A second experiences took place the same month, this time in the town La Jara, not far from Chipiona. Amparo and José Hidalgo, two young beachcombers enjoying the sunset, were startled when a strange luminous sphere descended slowly into the water as it changed colors. Once underwater, the witnesses saw the object follow a trajectory leading it to deeper waters, “to some hidden point under the waters near Cádiz”, as García Bautista suggests.

That same month, other unidentified objects were seen along the Cádiz littoral and were reported to both the Spanish Navy and Red Cross.

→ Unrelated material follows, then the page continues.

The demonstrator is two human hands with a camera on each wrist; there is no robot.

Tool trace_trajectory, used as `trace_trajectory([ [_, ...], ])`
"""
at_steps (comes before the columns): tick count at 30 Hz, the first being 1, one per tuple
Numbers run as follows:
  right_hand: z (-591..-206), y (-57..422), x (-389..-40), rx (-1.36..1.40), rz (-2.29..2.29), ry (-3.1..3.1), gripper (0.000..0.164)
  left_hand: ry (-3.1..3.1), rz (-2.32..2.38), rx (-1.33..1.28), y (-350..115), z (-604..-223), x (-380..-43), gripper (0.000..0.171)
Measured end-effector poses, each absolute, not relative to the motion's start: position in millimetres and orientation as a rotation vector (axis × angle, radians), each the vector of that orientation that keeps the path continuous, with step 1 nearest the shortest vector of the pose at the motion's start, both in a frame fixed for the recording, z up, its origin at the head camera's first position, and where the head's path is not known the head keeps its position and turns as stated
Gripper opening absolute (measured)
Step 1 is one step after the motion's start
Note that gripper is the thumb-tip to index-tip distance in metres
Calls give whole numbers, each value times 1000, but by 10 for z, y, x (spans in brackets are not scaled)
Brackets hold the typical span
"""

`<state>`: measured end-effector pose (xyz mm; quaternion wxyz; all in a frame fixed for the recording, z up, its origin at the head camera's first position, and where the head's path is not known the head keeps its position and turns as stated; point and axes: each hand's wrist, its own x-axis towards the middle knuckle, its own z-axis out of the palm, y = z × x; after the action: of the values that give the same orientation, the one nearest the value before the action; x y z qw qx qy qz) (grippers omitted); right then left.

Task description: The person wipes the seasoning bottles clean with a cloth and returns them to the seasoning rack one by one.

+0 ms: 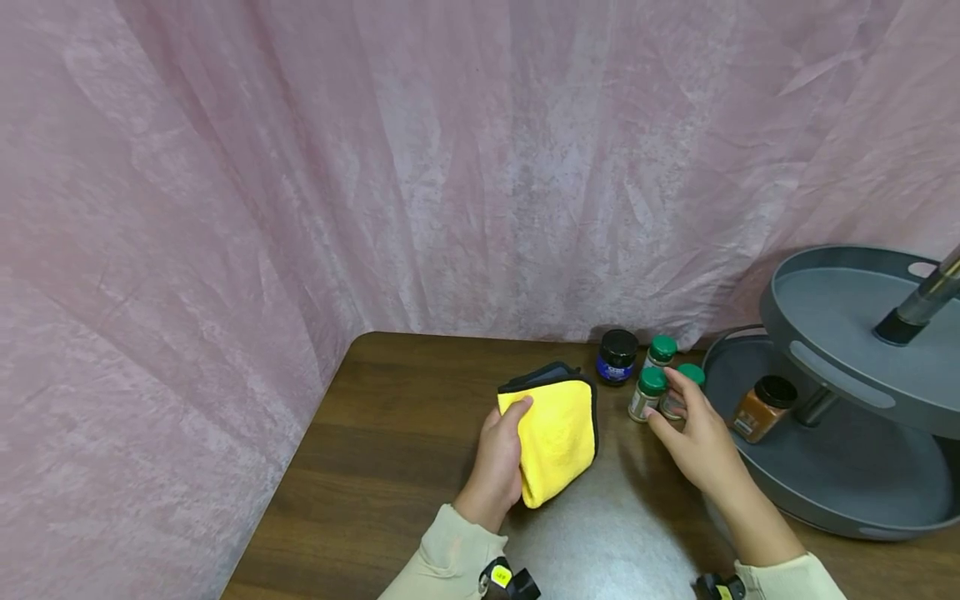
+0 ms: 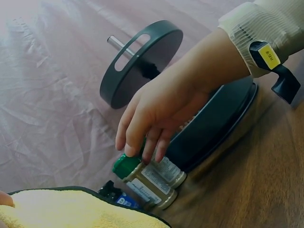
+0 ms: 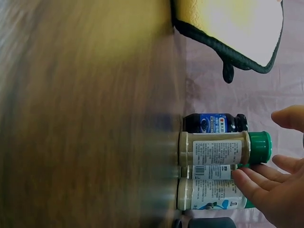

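My left hand grips a folded yellow cloth with dark edging, thumb on top, above the wooden table. My right hand reaches over the spice bottles with thumb and fingers spread apart. Nearest to it is a front green-capped spice bottle; the thumb stays clear of its cap. Another green-capped bottle stands partly behind the right fingers, and a third bottle is at the back. Beside them stands a dark jar with a black lid and blue label.
A grey two-tier round tray with a metal post stands at the right. On its lower tier leans an orange-brown spice jar with a black lid. A pink curtain hangs behind the wooden table.
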<state>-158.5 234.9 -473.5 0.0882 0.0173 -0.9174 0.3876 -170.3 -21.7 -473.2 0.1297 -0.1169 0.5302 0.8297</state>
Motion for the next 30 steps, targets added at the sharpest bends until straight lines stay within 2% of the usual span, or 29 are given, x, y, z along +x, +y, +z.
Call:
trace_trajectory([
  [12,-4748,2295,-1674,73,1172,-2704,72,1536,2435,-316,-214,-4750,-1704,42],
  [30,-4823,2203,-1754,37,1168,-2842,52,1553,2437,-294,-206,-4735,-1686,43],
])
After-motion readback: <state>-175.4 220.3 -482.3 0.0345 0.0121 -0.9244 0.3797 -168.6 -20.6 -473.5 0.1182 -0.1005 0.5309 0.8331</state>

There are times when the unidentified objects don’t take great pains to conceal themselves, such as the July 1970 case involving a young scuba diver engaged in underwater fishing in the waters off Alcocebre (Castellón de la Plana, Spain) at one o’clock in the afternoon. Some 70 meters from the beach, and at a depth of 8 meters, the diver was surprised to find a stubby cylindrical object, seven meters long by three meters wide. It had no rivets or seams, and shone like brushed steel in the sunlight hitting the seabed. Bravely, the diver pulled out his knife and attempted to score the perfect surface without effect, and the object gave no signs of having magnetic properties, either. Bracing himself against a rock, the diver tried to exert pressure against the object, hoping to make it move. His efforts in vain, the diver returned to his normal pursuits before leaving the water altogether.

At three in the morning, the diver – this time with his girlfriend – was aboard a small rowboat in the same vicinity, watching the stars. The young woman told him that she had seen “something shoot out of the water” skyward, but he himself was unable to see anything. Upon returning to the site where the cylinder had rested on the sea floor, he noticed it was no longer there.

Long-time readers of INEXPLICATA may remember a similar case that took place nineteen years later and thousands of miles away. In July 1989, Inocencio Cataquet, an expert skin-diver from northwestern Puerto Rico, was on a fishing venture in the late afternoon when he saw a huge object moving underwater, estimating its size at two hundred feet in diameter. Fearlessly, the diver reached for his equipment and plunged into the water, managing to touch the object. The object in the waters off Puerto Rico was not metallic, but rather porous and filled with small holes. The driver was driven away by the fact that the water began to heat up around the object; subsequently he would see it moving away at high speed underwater, eventually breaking the surface and heading skyward as a “tiny little point of light.”